*GIVEN DATA*
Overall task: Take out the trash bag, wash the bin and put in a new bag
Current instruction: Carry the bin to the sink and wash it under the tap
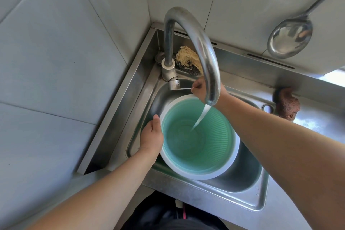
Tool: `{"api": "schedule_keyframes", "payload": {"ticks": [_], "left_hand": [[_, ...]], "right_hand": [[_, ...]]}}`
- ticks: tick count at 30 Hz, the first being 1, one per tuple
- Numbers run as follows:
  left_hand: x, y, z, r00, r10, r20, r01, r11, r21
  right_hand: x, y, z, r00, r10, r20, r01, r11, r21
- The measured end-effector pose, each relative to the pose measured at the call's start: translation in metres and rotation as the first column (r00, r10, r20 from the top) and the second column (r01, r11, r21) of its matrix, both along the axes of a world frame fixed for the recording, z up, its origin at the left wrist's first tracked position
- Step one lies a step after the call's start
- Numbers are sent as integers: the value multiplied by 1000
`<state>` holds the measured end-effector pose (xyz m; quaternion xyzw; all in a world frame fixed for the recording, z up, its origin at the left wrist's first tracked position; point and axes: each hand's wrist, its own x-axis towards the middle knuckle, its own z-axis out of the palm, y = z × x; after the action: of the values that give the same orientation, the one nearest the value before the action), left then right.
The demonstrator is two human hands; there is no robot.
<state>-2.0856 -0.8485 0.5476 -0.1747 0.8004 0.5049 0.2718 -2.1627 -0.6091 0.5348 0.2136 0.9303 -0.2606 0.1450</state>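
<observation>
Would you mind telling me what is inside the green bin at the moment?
Inside the green bin there is only the water stream from the faucet landing on the ribbed bottom; no bag lines it. The sink floor beneath it is covered.

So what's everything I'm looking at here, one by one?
bin: one, green inside with a white rim, tilted in the sink
water: one stream, clear, falling from the tap into the bin
tap: one, steel, arched over the sink
lever: one, steel, at the tap's base
sink: one, steel, in the tiled corner
scrubbers: a pale fibrous one and a dark one, behind the tap
ladle: one, steel, hanging on the wall at right
cloth: one, reddish brown, on the counter at right
left hand: holds the bin's rim
right hand: pinches the lever's end
</observation>
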Motion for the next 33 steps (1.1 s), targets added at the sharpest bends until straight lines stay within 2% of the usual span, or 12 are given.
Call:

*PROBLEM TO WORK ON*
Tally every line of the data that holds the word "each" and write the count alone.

*TASK RESULT*
2